Most people with thyroid cancer do very well after surgery and standard treatments. But for some, the disease comes back or spreads and no longer responds to radioactive iodine, leaving far fewer options. This study asks a question that matters directly to those patients and their families: do specific DNA changes in the tumor help predict how long a key drug, lenvatinib, will keep the cancer under control—and can these clues eventually guide more personalized treatment?

A closer look at a hard-to-treat group

Researchers in Japan used a nationwide cancer genomics database to study 165 people with advanced papillary thyroid cancer, the most common type of thyroid cancer. All of them had disease that no longer responded to radioactive iodine and were treated with lenvatinib as their first drug treatment. Alongside routine clinical information such as age, sex, and where the cancer had spread, the team had detailed genetic profiles of each person’s tumor, generated by approved genomic tests used across the country. This allowed them to connect the dots between the tumor’s DNA and how long lenvatinib remained effective.

Figure 1
Figure 1.

Key gene changes under the microscope

The investigators focused first on two well-known genetic changes in papillary thyroid cancer: mutations in a gene called BRAF and changes in the promoter region of a gene called TERT, which helps control chromosome ends.
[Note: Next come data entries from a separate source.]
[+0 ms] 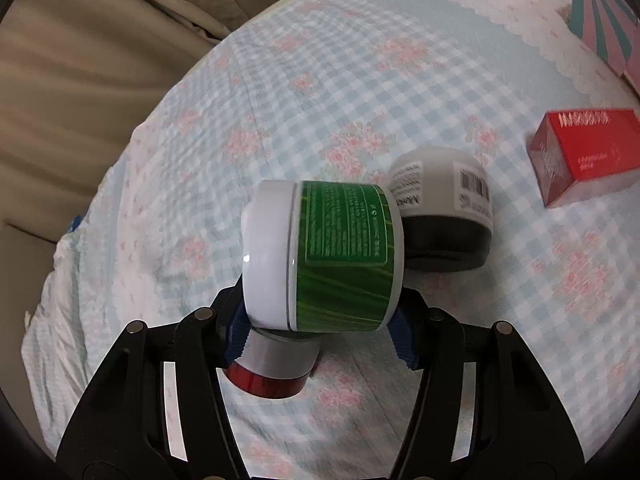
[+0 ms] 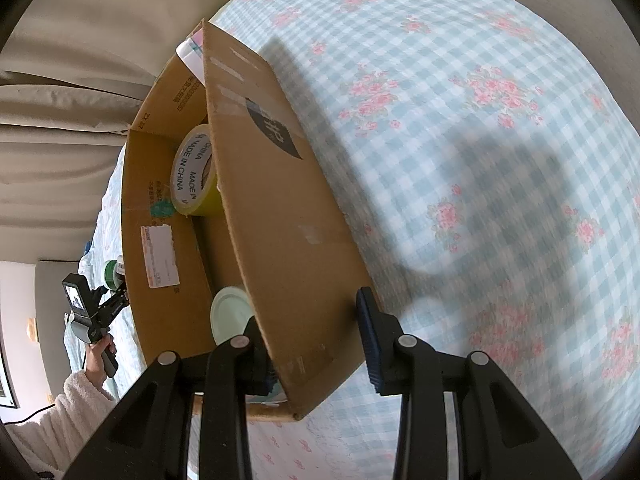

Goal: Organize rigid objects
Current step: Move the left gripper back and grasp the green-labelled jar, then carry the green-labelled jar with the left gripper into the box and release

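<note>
My left gripper (image 1: 320, 332) is shut on a jar with a white lid and green label (image 1: 324, 256), held sideways above the bed. Below it lies a small jar with a grey lid and red base (image 1: 272, 368). A grey and black jar (image 1: 440, 216) lies just behind the green one. My right gripper (image 2: 316, 344) is open, its fingers straddling the near wall of a cardboard box (image 2: 280, 216). Inside the box are a yellow tape roll (image 2: 196, 172) and a pale green round lid (image 2: 230, 314). The left gripper (image 2: 116, 304) shows far left in the right wrist view.
A red box (image 1: 584, 156) lies at the right on the blue checked floral bedspread (image 1: 360, 80). A pink and teal striped box (image 1: 604, 20) sits at the top right. Beige curtains (image 1: 80, 80) hang beyond the bed edge.
</note>
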A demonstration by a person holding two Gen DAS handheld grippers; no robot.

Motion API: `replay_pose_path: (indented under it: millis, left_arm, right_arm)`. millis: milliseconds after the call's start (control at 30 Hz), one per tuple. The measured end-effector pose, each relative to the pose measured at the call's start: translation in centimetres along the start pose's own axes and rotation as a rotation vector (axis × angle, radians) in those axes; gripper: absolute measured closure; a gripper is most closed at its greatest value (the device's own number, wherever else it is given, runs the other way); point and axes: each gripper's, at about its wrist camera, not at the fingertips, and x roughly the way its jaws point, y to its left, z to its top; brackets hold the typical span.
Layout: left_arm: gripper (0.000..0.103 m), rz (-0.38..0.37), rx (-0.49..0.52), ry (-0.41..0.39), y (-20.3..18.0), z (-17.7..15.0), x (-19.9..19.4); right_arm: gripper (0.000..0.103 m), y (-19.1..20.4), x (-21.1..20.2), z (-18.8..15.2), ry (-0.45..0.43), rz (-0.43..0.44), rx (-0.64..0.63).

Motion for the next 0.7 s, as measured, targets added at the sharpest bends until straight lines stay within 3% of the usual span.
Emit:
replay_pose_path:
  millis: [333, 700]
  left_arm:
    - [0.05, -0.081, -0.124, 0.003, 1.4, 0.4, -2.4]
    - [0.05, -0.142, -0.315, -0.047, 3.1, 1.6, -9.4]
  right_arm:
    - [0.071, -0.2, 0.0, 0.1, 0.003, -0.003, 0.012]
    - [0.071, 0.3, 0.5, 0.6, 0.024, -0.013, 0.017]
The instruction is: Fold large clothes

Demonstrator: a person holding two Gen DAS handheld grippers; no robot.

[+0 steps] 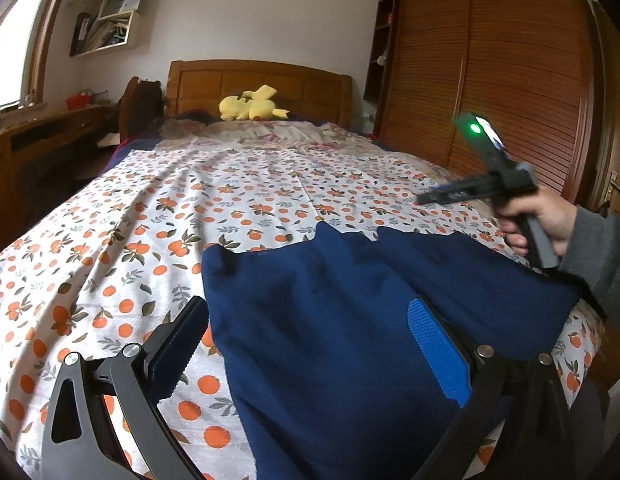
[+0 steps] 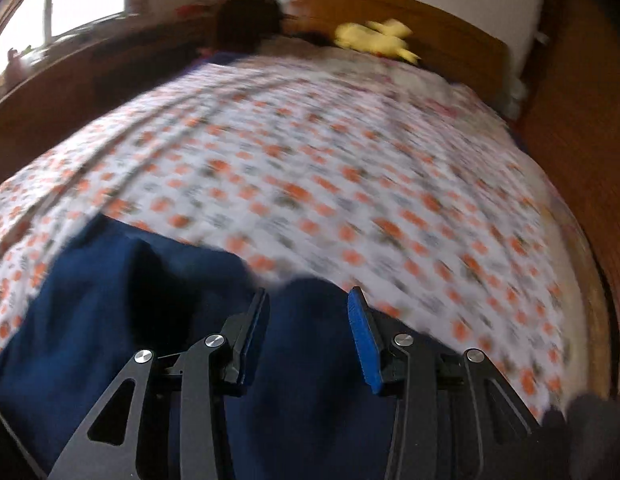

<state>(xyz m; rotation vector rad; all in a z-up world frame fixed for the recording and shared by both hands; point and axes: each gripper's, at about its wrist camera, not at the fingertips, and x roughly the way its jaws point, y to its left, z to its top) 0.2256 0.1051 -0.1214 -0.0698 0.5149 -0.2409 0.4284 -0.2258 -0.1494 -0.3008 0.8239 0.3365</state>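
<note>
The navy garment (image 1: 330,320) lies across the near end of the bed (image 1: 170,208), filling the lower centre and right of the left wrist view. The left gripper (image 1: 318,344) hovers over it, jaws spread wide, the garment's left edge between them but not pinched. The right gripper (image 2: 308,332), jaws parted and holding nothing, sits above the garment's far edge at lower centre of its blurred view. The cloth's long axis seems to run left to right, so each gripper has its own end nearest.
</note>
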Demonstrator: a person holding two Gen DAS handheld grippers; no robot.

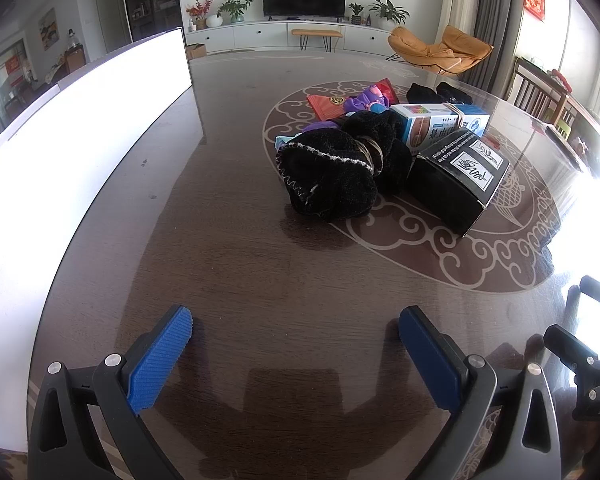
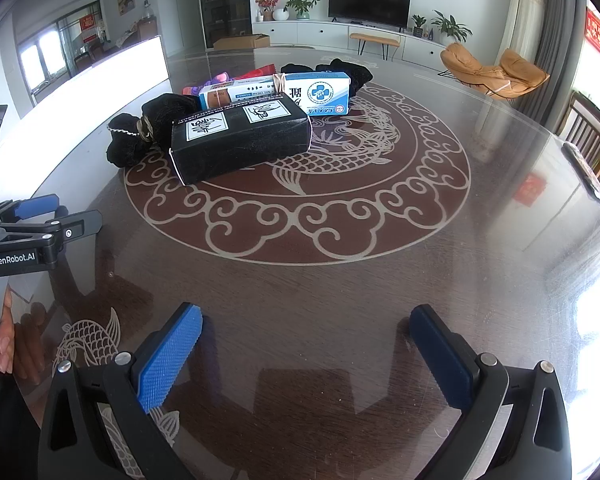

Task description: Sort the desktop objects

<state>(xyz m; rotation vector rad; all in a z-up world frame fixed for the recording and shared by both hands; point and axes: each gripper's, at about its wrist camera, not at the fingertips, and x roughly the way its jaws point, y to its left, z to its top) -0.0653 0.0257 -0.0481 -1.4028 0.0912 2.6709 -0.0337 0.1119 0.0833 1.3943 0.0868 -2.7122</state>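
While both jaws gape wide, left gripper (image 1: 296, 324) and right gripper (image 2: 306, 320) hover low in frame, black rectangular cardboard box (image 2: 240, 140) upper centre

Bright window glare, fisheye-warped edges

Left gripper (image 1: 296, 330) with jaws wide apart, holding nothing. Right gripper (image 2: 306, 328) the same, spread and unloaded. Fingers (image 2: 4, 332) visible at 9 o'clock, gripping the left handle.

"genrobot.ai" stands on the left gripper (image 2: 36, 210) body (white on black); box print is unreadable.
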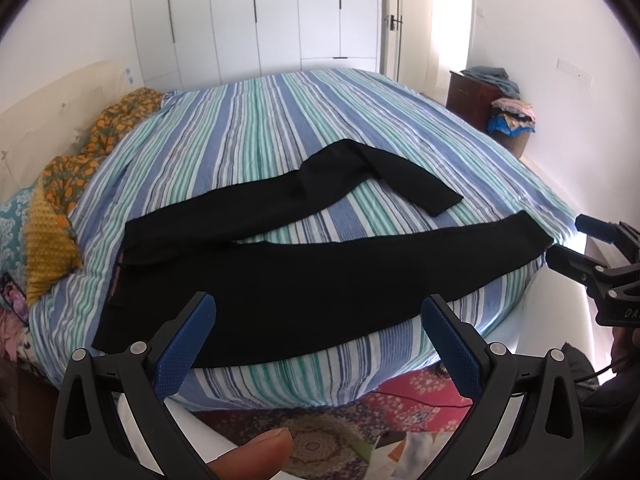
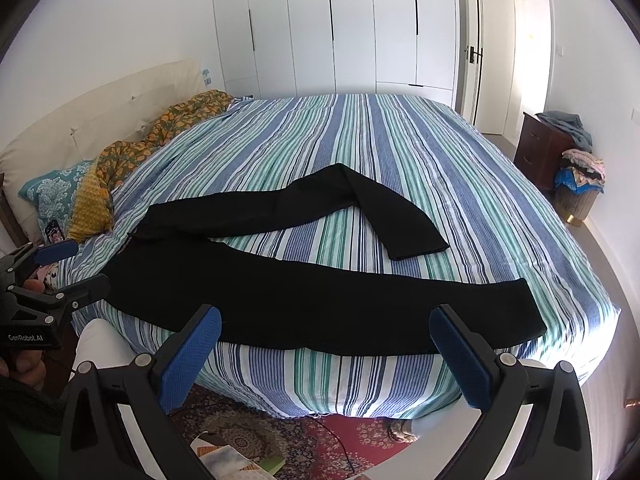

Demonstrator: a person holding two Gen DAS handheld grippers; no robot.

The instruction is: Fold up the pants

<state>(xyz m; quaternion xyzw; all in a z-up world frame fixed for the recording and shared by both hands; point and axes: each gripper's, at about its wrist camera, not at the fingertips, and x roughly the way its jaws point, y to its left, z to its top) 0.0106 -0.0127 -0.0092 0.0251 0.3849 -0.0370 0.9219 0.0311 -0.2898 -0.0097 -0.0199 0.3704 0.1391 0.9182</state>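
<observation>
I see both my left gripper [image 1: 318, 320] and right gripper [image 2: 326, 334] spread wide, holding nothing, above black pants [image 2: 320, 296] lying flat on the striped bed [image 2: 400, 152].

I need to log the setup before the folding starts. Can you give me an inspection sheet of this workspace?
Surface: bed with striped sheet, lightly wrinkled.
Job's things: black pants spread unfolded near the front edge; far leg bent back on itself, near leg straight.
Clutter: orange patterned blanket, teal pillow and phone at the headboard end.
Grippers: left claw and right claw both open, empty, short of the bed edge.
Cables: one dark cord on the rug.
Surroundings: white wardrobe, dark cabinet, laundry basket.
</observation>
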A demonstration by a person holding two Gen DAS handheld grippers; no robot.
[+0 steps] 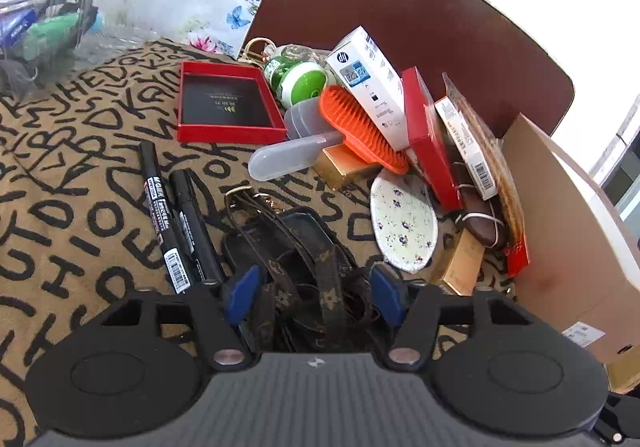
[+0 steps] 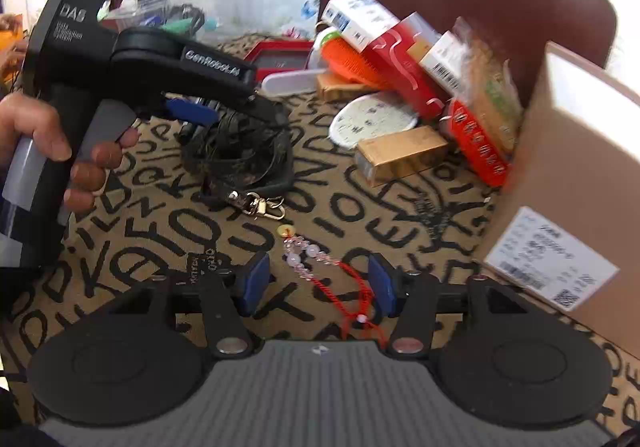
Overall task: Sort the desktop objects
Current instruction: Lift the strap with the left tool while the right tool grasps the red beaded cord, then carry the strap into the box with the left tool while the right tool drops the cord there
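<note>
A tangled dark brown monogram strap (image 1: 304,271) lies on the letter-print mat (image 1: 80,175) between the blue pads of my left gripper (image 1: 315,297). The pads stand apart from it, so the gripper is open. The right wrist view shows the same strap (image 2: 240,155) with its metal clasp (image 2: 260,205) under the left gripper, whose handle a hand (image 2: 48,135) holds. My right gripper (image 2: 318,285) is open low over the mat. A pink bead charm on a red cord (image 2: 308,253) lies loose between its fingers.
Two black markers (image 1: 176,223) lie left of the strap. Behind are an open red box (image 1: 228,107), an orange brush (image 1: 360,127), a translucent case (image 1: 288,155), a floral dish (image 1: 404,219) and leaning boxes (image 1: 368,83). A cardboard box (image 1: 568,231) stands right, a clear bin (image 1: 44,27) far left.
</note>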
In earlier, surgery-based studies, these alterations have been linked to more aggressive disease and worse survival. Surprisingly, in this group of patients already living with advanced cancer, the pattern looked different. Tumors with BRAF mutations actually stayed controlled on lenvatinib for longer than those without, while TERT changes—either alone or combined with BRAF—did not shorten the time before lenvatinib stopped working.

New warning flags for early treatment failure

The team then scanned dozens of other genes that were commonly altered in these tumors. They found that mutations in five genes—KMT2A, MTOR, MUTYH, CREBBP, and RICTOR—were each linked to a two- to almost threefold higher risk that lenvatinib treatment would fail sooner. These genes are involved in how cancer cells repair DNA damage, adjust their metabolism, and switch groups of other genes on or off. In follow-up checks, the researchers confirmed that patients with any mutation in this five-gene set consistently had shorter benefit from lenvatinib, even when the dataset was split into separate training and test groups. However, because many of the specific mutations were rare and not all have proven biological effects, the authors emphasize that these signals are exploratory and need to be validated in future studies.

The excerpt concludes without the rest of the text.